Known as a short-distance migrant, the common gallinule comes into the Chesapeake every spring. It can’t be found in the mountains, but areas with significant stands of emergent grasses along various waterways might be home to these birds. The Delmarva Peninsula and the Upper Susquehanna watershed in Pennsylvania and into New York are the most common

sites in the Chesapeake region to host these birds.

These gallinules are widespread in the Americas. Permanent populations can be found in Florida and Louisiana, the Caribbean, Central America and South America down into Chile. And that’s not all. The common gallinule is also found in Europe, Africa, Asia and Australia. There is even an endemic subpopulation in Hawaii.

Folklore in Hawaii tells the story of the gallinule bringing fire to humans for the first time. According to lore, the scarlet face plate is the permanent scar resulting from that first fire.

The common gallinule was given that name in 1957 by the American Ornithological Union, the official authority on species’ names in the United States. The bird closely resembles the common moorhen of Europe, and in 1983, the organization changed the name to coincide with its European counterpart: common moorhen.

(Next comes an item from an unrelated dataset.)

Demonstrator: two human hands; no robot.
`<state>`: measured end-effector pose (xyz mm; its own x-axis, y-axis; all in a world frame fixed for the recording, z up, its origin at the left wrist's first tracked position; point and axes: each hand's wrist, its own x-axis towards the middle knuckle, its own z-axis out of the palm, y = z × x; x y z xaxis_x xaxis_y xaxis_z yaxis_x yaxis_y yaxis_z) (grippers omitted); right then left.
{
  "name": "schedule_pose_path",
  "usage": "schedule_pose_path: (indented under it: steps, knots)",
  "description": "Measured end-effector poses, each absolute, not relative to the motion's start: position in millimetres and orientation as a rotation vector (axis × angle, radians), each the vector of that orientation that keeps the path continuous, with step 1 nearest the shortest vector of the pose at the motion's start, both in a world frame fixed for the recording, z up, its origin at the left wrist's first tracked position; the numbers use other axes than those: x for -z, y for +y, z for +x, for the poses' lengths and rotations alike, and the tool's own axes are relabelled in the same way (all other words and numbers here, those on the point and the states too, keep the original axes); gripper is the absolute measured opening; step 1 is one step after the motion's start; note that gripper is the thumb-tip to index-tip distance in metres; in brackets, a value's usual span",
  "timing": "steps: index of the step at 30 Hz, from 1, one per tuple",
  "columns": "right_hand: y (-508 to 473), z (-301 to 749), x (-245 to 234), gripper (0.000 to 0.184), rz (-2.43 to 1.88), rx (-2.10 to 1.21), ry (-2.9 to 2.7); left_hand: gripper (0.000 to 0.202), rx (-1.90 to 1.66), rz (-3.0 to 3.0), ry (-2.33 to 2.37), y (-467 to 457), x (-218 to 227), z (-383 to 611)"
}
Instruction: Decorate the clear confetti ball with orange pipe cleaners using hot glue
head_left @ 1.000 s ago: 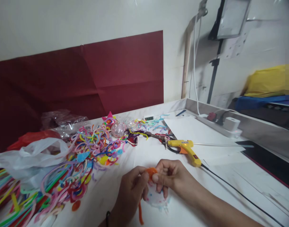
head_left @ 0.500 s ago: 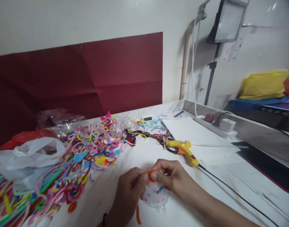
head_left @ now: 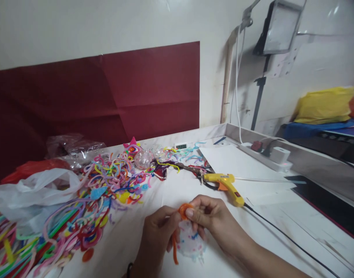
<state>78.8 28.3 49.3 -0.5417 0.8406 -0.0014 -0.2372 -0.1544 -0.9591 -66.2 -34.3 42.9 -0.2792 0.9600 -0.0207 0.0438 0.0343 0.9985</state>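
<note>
Orange, fuzzy, round disc of what appeared to be coiled craft stem (head_left: 183, 209), raised between two bare hands over a broad white table (head_left: 127, 231). The left hand (head_left: 158, 227) had its thumb and forefinger pinched together at the disc's left edge; the right hand (head_left: 213, 214) was clamped on the opposite side, its thumb laid across the face. Below the disc lay a whitish, translucent, rounded piece with blue and pink specks (head_left: 188, 243); whether the two touched could not be told, as fingers lay between. As to handling, the disc was judged very light and soft at the surface, its nap likely to grip rather than slip; it seemed pliant, liable to be squeezed out of round or to unwind rather than to break. The rim, taken at opposite sides between thumb and forefinger, appeared the best hold, with pressure just sufficient to keep the turns together. In appearance the disc was bright orange, compact and roughly circular, partly hidden by the right thumb, its separate turns too small to make out clearly. Narrowest of all, a slightly curved orange strip (head_left: 174, 251) hung below the left hand, any join with the disc concealed by fingers.
</note>
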Motion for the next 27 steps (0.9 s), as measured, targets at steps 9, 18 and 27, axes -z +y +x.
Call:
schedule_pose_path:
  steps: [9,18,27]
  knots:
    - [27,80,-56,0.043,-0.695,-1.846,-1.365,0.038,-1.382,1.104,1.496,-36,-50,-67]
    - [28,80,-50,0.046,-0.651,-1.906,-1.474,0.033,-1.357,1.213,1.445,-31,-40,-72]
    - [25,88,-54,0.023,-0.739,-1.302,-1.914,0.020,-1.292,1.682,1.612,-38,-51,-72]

By 2011, evidence was mounting that the decision to share its name with the European bird was a bad idea. Key differences in morphology, behavior and mitochondrial DNA were enough to split them back into two species. And so, the bird’s official name reverted to common gallinule. Much confusion in birders’ life lists ensued.

There is no confusing the common gallinule in the field, however.

Nothing else looks quite like it in the United States. Only its sister species, the purple gallinule, has that remarkable red face plate. But as its name suggests, the related bird is purple, not gray.

Birding in Blackwater is always a joy. As the seasons change, the cast of avian characters changes, too. Equally impressive is the refuge’s stunning landscape. Marsh grasses, interspersed with stands of stately loblolly pines and tidal waters, stretch out in subtle hues that change with the time of day as well as the seasons.

That evening, I added another name to my list of Blackwater birds. Once again, the marshes had surprised and delighted me with their endless variety and beauty. The common gallinule, that unlikely looking bird, gave me one more reason to love this special place.

Mike Burke, a Bay Journal columnist, is an amateur naturalist based in Maryland, having retired from a career that toggled between Capitol Hill and the U.S. Environmental Protection Agency.